InforMax shall pay Employee a lump-sum cash payment in an amount equal to fifty
percent (50%) of his annual salary plus fifty percent (50%) of his earned
commissions and bonuses for the previous twelve (12) months upon termination by
InforMax of Employee's employment without Cause other than as provided in
Section 4(b) above. The severance payment shall be paid to Employee in cash as
promptly as practicable, but in no event later than thirty (30) days following
the termination of his employment. Employee's Options will continue to vest
until the end of the sixth month after termination without Cause.

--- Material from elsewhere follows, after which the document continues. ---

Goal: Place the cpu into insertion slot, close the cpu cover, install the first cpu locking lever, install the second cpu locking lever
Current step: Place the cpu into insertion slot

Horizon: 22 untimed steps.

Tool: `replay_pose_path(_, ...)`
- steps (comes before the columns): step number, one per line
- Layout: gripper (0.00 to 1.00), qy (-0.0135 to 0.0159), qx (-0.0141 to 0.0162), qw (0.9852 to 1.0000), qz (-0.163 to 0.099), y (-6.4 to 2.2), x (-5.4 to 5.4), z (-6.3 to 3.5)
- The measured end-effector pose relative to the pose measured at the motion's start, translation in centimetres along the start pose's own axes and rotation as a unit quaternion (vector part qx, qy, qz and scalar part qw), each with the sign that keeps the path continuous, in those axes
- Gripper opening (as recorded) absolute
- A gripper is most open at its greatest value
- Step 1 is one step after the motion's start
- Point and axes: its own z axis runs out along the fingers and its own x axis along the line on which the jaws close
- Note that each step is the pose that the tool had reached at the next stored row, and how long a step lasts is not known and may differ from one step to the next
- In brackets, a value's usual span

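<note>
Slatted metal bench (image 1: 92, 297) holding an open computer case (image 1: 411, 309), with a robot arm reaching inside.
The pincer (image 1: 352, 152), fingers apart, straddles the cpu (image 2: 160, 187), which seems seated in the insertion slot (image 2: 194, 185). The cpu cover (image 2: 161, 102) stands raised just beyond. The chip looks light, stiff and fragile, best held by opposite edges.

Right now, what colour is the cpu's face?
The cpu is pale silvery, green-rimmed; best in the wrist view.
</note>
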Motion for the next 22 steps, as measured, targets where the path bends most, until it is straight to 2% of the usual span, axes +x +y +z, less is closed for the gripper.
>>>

(d) Termination by Employee for Breach by InforMax or its Successor
or Assignee. In the event that InforMax or its successor or assignee breaches
this Agreement in any material respect and fails to cure the breach within
thirty (30) days of written notice, Employee may terminate his employment. In
the event of such termination, InforMax or its successor or assignee shall pay
Employee a lump-sum cash payment in an amount equal to fifty percent (50%) of
his annual salary plus fifty percent (50%) of his earned commissions and bonuses
for the previous twelve (12) months. The severance payment shall be paid to
Employee in cash as promptly as practicable, but in no event later than thirty
(30) days following such termination.
(e) Voluntary Termination by Employee without Cause. Any termination
of Employee's employment by resignation, retirement or any other action of
Employee for any reason other than as set forth in Section 4(d) shall be deemed
to be a "Voluntary Termination." Employee shall give InforMax thirty (30) days
notice of a Voluntary Termination.
(f) Payment Upon Termination For Cause or Voluntary Termination.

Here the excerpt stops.